女神は夜明けに囁く~小川まり奮闘記③~


 結婚してからは一緒に住んでいるので彼とはあまり電話もメールもしなくなった。

 職場も一緒なので休憩時間がかぶったりもして、話す機会などいくらでもあるからだ。

 私は手を伸ばして携帯を掴む。

 片目だけを開けて、本文を読んだ。

「・・・・おやまあ・・・」

 彼からのメールはしごくシンプル。

 ―――――人事異動だと。魚屋は終わりだ。次は3階、スポーツ用品店――――

 ・・・・えー。魚屋終わっちゃうのか・・・。残念。

 2年が経っているから人事異動の対象になるかもとは言っていたけど、やっぱりなっちゃったんだな。

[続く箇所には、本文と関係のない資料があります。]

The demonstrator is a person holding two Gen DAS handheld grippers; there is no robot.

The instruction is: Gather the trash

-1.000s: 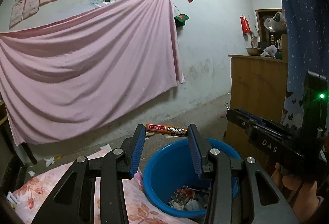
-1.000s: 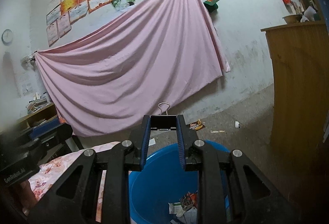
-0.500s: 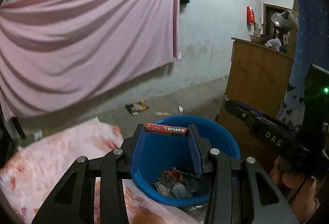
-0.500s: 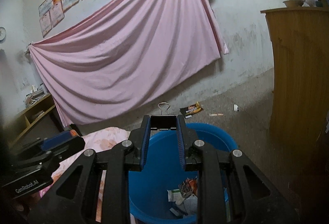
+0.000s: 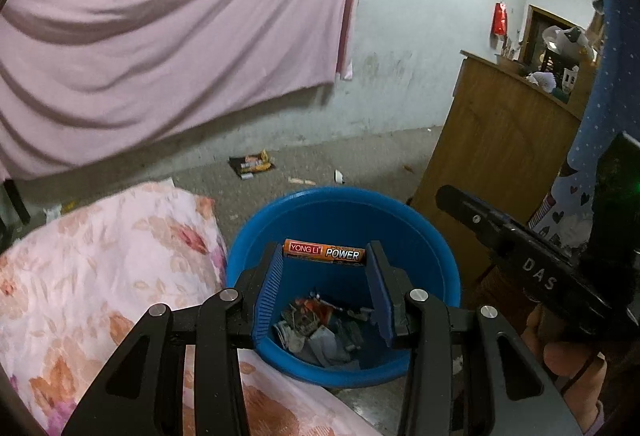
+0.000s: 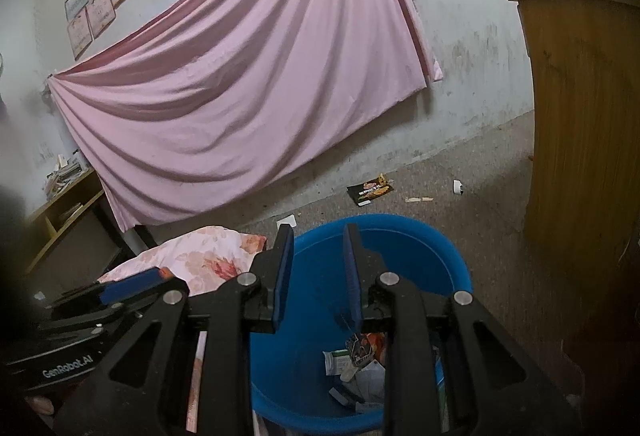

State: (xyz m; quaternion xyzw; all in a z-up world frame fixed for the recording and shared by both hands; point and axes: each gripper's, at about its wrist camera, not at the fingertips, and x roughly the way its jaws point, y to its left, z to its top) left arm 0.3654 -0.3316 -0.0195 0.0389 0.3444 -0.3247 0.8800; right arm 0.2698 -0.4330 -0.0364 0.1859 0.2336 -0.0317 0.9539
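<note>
My left gripper [image 5: 325, 256] is shut on an orange-and-black battery [image 5: 324, 252], held crosswise at the fingertips above the blue bin [image 5: 436, 248]. The bin holds crumpled paper and wrappers [image 5: 320, 328]. My right gripper [image 6: 319, 236] is open and empty, its fingers apart over the same blue bin [image 6: 440, 248]. A black binder clip [image 6: 358, 350] lies on the trash inside the bin. The right gripper also shows at the right of the left wrist view [image 5: 520, 248].
A flowered pink quilt [image 5: 100, 268] lies left of the bin. A wooden cabinet [image 5: 496, 156] stands close on the right. A snack wrapper [image 6: 370, 192] and small scraps lie on the floor. A pink sheet [image 6: 240, 76] hangs on the wall.
Both grippers tilted down over the bin. The right gripper opened and the binder clip it held dropped into the bin. The left gripper still holds the battery.
</note>
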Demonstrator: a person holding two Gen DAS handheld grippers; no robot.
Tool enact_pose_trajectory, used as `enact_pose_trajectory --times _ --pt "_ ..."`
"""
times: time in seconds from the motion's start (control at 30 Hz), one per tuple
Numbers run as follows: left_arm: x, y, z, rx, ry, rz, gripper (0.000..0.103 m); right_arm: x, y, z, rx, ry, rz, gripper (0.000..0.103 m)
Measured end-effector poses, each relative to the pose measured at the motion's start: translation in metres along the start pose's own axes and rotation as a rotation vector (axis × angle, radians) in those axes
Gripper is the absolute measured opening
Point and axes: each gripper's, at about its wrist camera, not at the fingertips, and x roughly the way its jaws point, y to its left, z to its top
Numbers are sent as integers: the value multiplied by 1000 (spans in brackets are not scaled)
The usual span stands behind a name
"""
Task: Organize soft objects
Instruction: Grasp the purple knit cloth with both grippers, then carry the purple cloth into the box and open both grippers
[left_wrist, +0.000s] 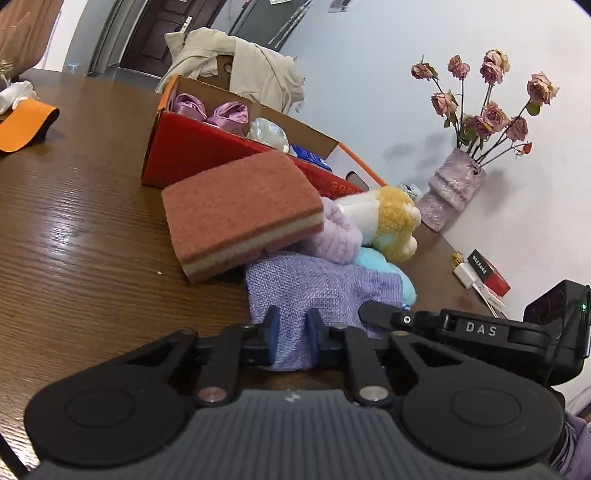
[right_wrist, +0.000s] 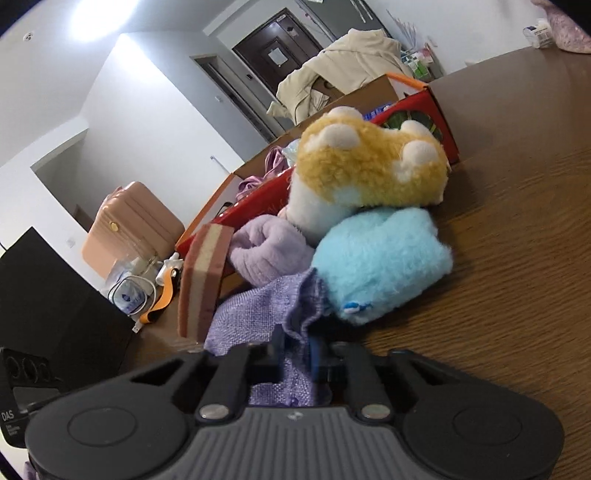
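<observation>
Crowding purple cloth (left_wrist: 317, 291): sponge (left_wrist: 240, 210), plush toys (right_wrist: 369, 166).

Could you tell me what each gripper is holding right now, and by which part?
Both hold the purple woven cloth: the left gripper pinches its near edge, the right gripper a bunched edge beside the blue plush.

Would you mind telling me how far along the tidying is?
Done: purple satin items already lie in the red box. In hand: both grippers, left and right, are shut on the purple cloth. Left: sponge, yellow plush, blue plush.
</observation>
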Motion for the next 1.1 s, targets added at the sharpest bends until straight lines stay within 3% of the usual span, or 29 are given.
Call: enact_pose_trajectory --times 0.23,0.37,0.5,0.63,0.67,0.77,0.83,0.9,0.97,1.1 --pt "-8 -12 -4 53 -7 17 8 1 3 -1 -25 -5 -14 9" --pt "-36 -34 -12 99 -42 -45 4 -14 13 -9 -85 8 -71 8" --pt "-59 -55 -23 152 -74 -102 4 -48 27 -25 -137 -7 -51 7" --pt "-63 -66 -22 193 -94 -108 4 -69 39 -27 -215 -50 -86 7" --pt "-62 -66 -22 189 -99 -102 9 -71 43 -26 -238 -56 -99 7" --pt "-46 -63 -28 212 -75 -5 46 -68 41 -24 -263 -21 -135 7" --pt "-34 -61 -32 223 -31 37 45 -66 32 -24 -244 5 -141 7" --pt "-23 -58 -33 206 7 24 47 -62 23 -25 -233 32 -149 7" --pt "-14 -57 -33 198 22 17 46 -61 15 -26 -222 46 -146 7" --pt "-13 -57 -32 197 0 -5 19 -58 10 -25 -232 54 -146 7"
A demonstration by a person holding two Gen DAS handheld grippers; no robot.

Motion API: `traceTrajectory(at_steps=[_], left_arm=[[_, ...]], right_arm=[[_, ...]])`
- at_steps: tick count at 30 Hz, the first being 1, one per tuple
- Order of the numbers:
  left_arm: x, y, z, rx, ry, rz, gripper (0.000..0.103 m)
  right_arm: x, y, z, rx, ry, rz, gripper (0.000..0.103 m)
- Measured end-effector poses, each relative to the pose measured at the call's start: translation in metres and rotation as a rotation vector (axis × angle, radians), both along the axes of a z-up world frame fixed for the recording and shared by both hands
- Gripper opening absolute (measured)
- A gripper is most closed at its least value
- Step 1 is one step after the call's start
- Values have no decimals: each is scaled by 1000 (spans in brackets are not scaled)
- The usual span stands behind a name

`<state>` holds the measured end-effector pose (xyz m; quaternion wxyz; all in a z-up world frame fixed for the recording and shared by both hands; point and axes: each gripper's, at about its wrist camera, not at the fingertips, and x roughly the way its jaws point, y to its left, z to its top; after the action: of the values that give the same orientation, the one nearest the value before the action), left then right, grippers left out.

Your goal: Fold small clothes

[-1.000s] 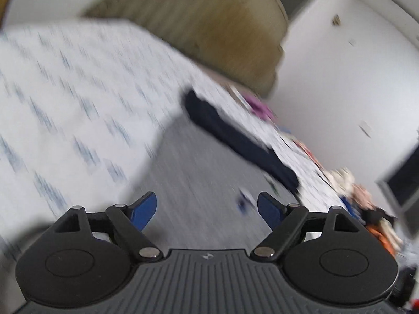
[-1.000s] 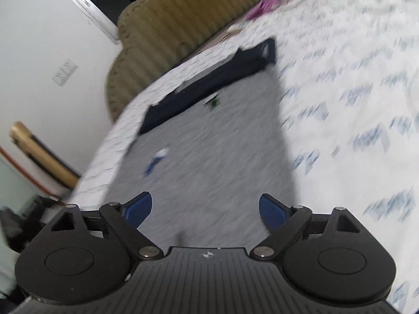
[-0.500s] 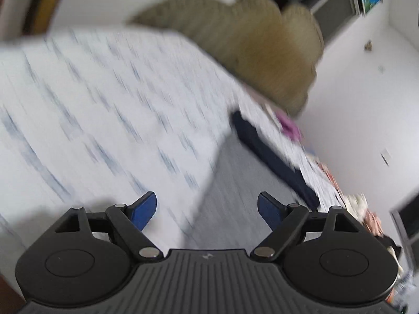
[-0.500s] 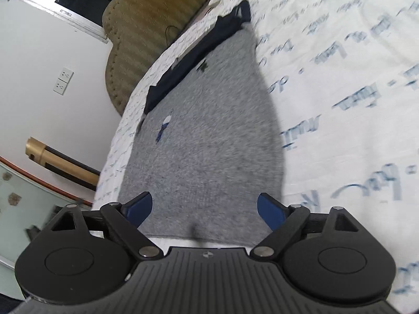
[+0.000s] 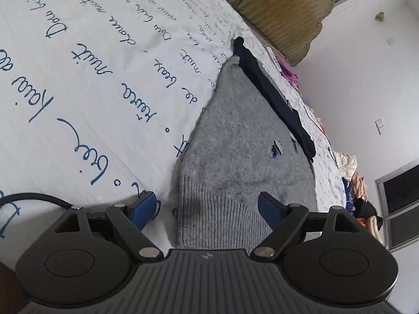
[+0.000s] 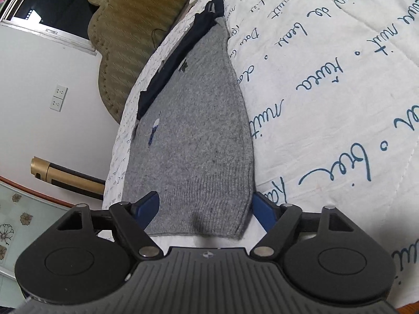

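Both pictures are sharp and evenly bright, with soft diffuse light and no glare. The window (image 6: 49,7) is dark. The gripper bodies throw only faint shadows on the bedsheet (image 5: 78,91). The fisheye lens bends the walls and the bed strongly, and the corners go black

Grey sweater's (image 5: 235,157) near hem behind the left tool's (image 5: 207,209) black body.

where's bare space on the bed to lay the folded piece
Free: the white script-printed quilt beside the grey knitted garment's long edge. Crowded: the far side, where a dark navy garment lies along it, and the bed edge with piled clothes.
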<state>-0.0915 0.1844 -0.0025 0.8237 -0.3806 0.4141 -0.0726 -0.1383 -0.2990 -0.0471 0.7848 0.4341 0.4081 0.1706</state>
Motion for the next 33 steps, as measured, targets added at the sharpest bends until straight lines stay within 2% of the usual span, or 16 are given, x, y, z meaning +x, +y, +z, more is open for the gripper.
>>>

 残念。これでもう売り場からは彼の姿は見えなくなる。

 百貨店側の制服と白い防水長エプロンに身を包み、ゴムの長靴をはいているの、似合ってたのに。

 スポーツ用品店になるなら今度の制服はジャージやトレーニング服だな。180センチを越えていてスラリとはしているけどガッチリした岩みたいなあの体、百貨店と提携しているメーカーやブランドのゴルフウェアやジャージに突っ込んだらまた別の意味で目立つんだろうな。凄く、トレーナーっぽい・・・。

 まあ、今は長髪ではないし、そこそこ似合うかも・・・。

 出会ったばかりの彼は、理由あって髪を伸ばしており、肩を越える長髪を後ろでひとつで束ねていたのだ。

 あーん、残念。

 私は起き上がってビールの残りを飲み干し、つまみにしていたクリームチーズを口の中に入れる。